To calculate the likelihood distribution over θ for each column, I calculated the likelihood for 100 evenly spaced values of theta between 0 and 1. This is known as a grid search, and the result looks like this:

Notice that the maximum likelihood values correspond exactly to the proportion of red alleles in the original multiple sequence alignment; 1, 0.5 and 0. We can therefore describe the original method for computing PSSMs as a maximum likelihood method!
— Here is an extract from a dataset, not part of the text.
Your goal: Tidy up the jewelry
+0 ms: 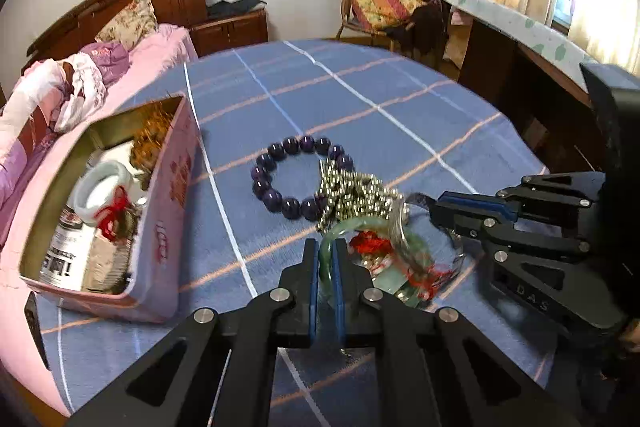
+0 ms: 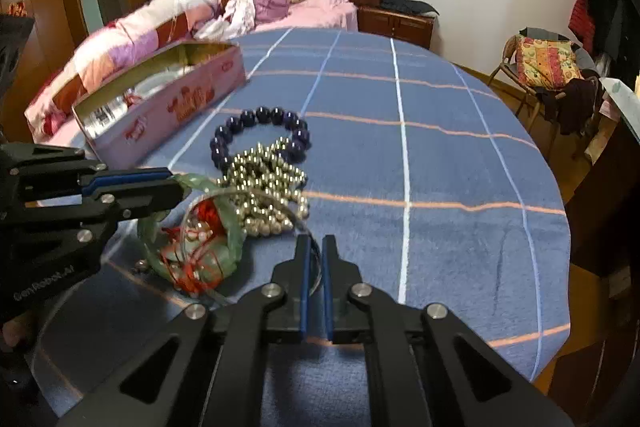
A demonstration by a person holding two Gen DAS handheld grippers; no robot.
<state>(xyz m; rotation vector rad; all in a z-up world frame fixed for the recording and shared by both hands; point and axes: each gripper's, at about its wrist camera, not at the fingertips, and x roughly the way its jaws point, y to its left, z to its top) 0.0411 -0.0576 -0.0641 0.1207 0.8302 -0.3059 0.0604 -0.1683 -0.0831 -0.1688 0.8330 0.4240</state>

Since this is Bayesian inference, we also need a prior. With just two alleles, we can use a beta distribution as the prior on θ. Beta distributions take two parameters, alpha and beta. If alpha = beta, then the distribution is symmetric. For a PSSM prior distribution, setting alpha = beta < 1 means that we expect θ to be closer to 0 or 1 for a given column. Setting alpha = beta > 1 means that we expect θ to be closer to 0.5 at each column. Setting alpha = beta = 1 is the same as a uniform prior, and means we have no opinion what the distribution of θ.2

The shape of the beta distribution when alpha = beta < 1 (red) shows how in that case the probability is concentrated around 0 and 1, whereas when alpha = beta > 1 the probability is concentrated around 0.5:

Although calculating the posterior distribution directly is often intractable because of the tricky marginal likelihood, in this 1-dimensional case bounded by 0 and 1, we can calculate an unnormalized posterior distribution from the likelihood and prior alone by using a grid search.

If the prior is a beta distribution B(alpha = beta = 1), the prior density will be 1 for every value of θ, and the unnormalized posterior distribution will be identical to the likelihood distribution. For our Bayesian PSSMs, we can use the expected values of θ as the probabilities of observing a red allele. The expected values are just the mean of the posterior distribution of theta values.3 Here I have plotted the expectations as vertical lines:

The expectations are 0.75, 0.5 and 0.25 for columns 1, 2 and 3 respectively. You might notice that these are suspiciously round numbers… and they are.

While this grid search is easy enough for two alleles, consider amino acids. In that case θ is now a vector of 19 values for each column (although there are 20 amino acid, the probability of the 20th must be 1 minus the sum of theta, so that the total probability sums to 1). A grid search of the same precision would therefore require 10019 = 1038 likelihood calculations for each column. How big is that number? It is this big:

100,000,000,000,000,000,000,000,000,000,000,000,000

Clearly we need a faster method, at least for protein sequences. Fortunately the beta distribution is the conjugate prior for the Bernoulli process! Consider the following scenario:

Given:

1. The prior distribution is a Gaussian distribution
2. The likelihood model is a Gaussian process

Then, because the product of two Gaussians is a Gaussian,

1. The posterior distribution will be a Gaussian distribution

When the prior and posterior distributions are the same kind of parametric distribution given the likelihood model, we call this parametric distribution a conjugate prior. Since Bayesian inference can be thought of as updating the prior distribution to arrive at the posterior distribution, when using a Gaussian conjugate prior we can simply update the mean and standard deviation to arrive at the posterior.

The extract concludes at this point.